• [Directions for this task]: In the records below, find the line containing "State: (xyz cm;" and the line containing "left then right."; please repeat exactly the lines from one to the other, both included, and nothing more.
Given data below:
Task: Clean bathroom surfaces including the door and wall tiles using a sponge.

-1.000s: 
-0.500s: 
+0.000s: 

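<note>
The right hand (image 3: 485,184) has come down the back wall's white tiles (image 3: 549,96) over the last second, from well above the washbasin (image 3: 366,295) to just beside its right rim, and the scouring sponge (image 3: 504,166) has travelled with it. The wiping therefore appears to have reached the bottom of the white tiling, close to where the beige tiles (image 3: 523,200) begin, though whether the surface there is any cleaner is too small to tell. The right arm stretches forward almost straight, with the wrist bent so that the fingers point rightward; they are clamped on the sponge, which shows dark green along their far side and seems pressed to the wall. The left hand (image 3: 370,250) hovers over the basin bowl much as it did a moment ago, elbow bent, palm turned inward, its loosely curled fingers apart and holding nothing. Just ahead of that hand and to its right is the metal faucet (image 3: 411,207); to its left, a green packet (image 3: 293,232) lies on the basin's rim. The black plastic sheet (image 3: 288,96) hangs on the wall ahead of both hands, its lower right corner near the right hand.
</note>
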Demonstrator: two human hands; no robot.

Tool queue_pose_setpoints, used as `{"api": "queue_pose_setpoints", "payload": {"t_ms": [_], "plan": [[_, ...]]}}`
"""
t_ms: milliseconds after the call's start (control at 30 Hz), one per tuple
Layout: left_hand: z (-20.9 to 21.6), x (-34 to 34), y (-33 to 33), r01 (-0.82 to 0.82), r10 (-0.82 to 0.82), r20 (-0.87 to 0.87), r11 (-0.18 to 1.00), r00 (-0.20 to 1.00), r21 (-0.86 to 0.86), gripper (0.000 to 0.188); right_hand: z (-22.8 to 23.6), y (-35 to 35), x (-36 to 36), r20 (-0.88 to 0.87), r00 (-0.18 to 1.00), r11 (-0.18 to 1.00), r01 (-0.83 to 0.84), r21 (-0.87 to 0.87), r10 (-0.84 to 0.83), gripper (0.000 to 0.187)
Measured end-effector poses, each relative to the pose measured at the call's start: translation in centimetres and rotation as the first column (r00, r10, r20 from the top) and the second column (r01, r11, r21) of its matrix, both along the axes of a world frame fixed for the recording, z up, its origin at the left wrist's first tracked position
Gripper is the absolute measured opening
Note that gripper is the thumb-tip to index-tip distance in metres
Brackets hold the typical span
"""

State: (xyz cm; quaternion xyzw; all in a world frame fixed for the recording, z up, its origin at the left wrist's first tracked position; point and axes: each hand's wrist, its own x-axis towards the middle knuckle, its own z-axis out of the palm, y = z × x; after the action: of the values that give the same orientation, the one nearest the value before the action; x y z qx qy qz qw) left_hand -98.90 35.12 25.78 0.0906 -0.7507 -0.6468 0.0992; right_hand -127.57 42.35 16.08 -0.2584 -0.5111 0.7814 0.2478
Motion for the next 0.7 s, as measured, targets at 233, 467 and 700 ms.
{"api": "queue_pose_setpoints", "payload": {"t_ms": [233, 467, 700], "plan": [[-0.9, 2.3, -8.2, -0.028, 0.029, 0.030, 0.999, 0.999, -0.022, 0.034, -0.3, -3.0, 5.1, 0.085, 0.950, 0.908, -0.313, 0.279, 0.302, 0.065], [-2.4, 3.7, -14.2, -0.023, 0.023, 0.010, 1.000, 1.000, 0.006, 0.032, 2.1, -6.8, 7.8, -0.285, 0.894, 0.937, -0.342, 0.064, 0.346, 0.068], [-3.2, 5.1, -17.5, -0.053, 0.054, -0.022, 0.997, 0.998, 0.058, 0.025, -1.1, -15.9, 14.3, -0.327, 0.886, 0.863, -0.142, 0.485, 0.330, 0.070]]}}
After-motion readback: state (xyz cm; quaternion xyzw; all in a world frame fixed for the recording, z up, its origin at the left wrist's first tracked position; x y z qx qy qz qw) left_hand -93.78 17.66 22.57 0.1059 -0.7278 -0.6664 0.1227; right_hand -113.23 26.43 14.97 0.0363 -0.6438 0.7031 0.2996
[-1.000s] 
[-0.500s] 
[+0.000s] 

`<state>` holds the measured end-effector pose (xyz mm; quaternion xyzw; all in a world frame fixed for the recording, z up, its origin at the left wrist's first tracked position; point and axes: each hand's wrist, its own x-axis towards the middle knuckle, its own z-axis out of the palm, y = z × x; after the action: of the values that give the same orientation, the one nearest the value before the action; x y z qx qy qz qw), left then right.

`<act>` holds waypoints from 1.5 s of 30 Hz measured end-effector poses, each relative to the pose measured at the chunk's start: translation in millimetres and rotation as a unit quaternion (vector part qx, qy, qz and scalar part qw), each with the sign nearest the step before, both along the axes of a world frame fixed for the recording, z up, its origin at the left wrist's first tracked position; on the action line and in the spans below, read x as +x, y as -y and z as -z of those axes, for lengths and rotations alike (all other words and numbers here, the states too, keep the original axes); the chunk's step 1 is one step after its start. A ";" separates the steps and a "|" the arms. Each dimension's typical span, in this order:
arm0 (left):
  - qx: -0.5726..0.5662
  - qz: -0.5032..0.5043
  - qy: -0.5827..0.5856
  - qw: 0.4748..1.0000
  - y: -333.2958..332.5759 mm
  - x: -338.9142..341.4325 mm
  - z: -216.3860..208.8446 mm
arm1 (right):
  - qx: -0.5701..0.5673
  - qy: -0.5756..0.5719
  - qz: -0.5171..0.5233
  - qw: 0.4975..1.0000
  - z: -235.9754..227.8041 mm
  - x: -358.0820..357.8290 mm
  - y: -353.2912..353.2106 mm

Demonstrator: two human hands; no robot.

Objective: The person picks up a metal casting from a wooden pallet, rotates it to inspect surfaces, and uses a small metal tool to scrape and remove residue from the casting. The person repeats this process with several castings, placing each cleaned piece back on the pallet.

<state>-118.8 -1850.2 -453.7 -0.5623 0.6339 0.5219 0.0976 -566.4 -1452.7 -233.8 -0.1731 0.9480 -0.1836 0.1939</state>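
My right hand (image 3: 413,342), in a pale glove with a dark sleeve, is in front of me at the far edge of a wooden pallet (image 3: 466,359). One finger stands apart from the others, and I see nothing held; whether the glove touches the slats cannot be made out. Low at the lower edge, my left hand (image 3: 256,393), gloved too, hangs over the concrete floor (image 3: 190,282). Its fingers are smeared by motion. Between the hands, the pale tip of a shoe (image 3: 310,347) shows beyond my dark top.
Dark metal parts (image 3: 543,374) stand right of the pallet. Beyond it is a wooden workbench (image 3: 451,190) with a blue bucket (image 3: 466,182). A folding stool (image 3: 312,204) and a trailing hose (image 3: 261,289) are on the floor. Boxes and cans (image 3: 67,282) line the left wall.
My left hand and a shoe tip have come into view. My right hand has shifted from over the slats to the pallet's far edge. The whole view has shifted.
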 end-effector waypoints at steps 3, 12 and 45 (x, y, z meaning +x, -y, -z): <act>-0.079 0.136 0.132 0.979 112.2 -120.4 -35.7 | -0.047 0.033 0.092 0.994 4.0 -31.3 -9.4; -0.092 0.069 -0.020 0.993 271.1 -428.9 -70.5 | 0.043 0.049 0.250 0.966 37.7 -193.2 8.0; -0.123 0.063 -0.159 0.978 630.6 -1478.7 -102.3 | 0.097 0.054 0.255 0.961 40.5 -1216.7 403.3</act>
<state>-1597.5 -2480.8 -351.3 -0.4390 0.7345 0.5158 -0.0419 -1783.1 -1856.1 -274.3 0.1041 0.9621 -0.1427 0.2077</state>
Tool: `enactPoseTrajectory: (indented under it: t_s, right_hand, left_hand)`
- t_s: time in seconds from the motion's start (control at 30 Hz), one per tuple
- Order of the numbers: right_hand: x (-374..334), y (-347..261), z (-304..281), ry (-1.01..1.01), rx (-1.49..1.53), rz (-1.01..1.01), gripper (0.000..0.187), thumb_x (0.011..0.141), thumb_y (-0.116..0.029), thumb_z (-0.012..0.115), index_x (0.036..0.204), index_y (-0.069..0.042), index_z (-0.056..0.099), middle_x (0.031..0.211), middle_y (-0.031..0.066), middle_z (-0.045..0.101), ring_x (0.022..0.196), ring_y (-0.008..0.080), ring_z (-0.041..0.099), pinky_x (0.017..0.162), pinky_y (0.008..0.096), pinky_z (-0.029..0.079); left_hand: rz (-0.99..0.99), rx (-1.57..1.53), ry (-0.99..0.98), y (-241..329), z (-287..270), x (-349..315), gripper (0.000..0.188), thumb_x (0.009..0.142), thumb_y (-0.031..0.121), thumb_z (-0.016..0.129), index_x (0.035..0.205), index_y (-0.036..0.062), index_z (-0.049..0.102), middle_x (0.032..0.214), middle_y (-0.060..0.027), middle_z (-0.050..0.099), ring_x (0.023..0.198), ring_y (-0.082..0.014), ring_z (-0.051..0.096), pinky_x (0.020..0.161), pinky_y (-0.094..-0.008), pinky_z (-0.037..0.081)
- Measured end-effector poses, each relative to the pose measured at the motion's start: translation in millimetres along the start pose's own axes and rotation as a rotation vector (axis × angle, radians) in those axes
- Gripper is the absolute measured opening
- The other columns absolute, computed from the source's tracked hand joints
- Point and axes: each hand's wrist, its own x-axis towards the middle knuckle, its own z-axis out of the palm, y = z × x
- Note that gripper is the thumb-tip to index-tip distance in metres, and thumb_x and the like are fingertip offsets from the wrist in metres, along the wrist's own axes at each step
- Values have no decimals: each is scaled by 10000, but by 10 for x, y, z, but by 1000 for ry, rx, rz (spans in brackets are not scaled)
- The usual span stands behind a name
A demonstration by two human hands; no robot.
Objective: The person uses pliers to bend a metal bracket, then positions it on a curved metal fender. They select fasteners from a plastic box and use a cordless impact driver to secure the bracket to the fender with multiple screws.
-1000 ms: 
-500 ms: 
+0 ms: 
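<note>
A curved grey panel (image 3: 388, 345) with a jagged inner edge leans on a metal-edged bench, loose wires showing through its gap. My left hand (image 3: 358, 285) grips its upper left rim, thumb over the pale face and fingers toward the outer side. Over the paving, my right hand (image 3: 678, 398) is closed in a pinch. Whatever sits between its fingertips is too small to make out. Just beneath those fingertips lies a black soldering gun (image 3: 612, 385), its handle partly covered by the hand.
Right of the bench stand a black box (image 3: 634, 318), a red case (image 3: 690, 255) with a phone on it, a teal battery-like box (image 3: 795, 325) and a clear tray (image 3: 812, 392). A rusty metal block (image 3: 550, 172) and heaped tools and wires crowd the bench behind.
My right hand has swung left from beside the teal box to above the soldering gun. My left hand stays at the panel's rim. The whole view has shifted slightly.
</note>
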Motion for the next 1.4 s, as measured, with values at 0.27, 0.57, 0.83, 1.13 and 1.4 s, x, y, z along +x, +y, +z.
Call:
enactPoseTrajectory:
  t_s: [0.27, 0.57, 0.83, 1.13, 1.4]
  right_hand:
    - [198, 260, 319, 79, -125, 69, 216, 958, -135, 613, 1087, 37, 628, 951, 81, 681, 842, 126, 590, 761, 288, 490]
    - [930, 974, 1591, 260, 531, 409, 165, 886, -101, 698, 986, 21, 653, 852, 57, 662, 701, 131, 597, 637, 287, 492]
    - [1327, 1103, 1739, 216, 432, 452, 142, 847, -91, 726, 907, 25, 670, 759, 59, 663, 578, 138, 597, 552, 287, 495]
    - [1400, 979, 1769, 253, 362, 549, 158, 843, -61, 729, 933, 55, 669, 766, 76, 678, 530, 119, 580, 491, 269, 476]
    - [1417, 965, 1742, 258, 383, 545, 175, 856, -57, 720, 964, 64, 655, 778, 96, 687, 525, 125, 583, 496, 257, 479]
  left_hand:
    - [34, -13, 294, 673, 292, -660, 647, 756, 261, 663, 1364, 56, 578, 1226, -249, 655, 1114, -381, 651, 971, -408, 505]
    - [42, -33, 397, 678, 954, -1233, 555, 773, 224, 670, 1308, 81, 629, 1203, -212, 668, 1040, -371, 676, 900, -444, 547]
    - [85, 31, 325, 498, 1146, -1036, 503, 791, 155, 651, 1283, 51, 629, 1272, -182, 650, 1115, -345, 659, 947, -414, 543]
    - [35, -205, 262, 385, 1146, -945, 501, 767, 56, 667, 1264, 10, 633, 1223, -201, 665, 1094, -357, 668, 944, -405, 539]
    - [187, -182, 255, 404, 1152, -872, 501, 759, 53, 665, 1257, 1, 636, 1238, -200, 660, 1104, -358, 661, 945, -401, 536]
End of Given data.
• [Your response]:
State: (xyz cm; quaternion xyzw; all in a world frame fixed for the recording, z up, its origin at the left wrist's first tracked position; point and axes: each hand's wrist, its own x-axis towards the middle knuckle, its own z-axis out of the palm, y = z × x; after the action: of the values that give the same orientation, the one nearest the value before the action; x y z qx qy qz qw) left_hand -98.90 35.12 25.78 0.0906 -0.7507 -0.6468 0.0992; right_hand -127.57 42.35 16.08 -0.2584 -0.5111 0.7814 0.2478
Motion for the next 0.7 s, as measured, targets at 233, 467 and 700 ms.
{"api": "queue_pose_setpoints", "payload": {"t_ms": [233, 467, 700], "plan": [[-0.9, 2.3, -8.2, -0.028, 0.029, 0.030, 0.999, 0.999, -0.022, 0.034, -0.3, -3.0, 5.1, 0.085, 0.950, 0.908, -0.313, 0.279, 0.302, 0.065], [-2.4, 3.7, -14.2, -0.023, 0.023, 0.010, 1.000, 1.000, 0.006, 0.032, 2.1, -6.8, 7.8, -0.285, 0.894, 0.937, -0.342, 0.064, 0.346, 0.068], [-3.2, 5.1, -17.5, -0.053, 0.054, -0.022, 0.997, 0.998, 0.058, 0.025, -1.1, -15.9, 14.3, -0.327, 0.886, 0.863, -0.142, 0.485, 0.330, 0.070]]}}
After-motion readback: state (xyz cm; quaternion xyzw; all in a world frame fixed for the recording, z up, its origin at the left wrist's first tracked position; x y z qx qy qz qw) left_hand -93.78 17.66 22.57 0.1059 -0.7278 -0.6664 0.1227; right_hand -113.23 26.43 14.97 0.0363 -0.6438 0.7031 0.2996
[-1.000s] 
[-0.500s] 
[+0.000s] 

`<state>` holds the measured end-effector pose (xyz mm; quaternion xyzw; all in a world frame fixed for the recording, z up, its origin at the left wrist's first tracked position; point and axes: each hand's wrist, its own x-axis towards the middle knuckle, its own z-axis out of the palm, y = z × x; after the action: of the values that give the same orientation, the one nearest the value before the action; x y z qx qy qz qw), left then right.

There is no more to the answer.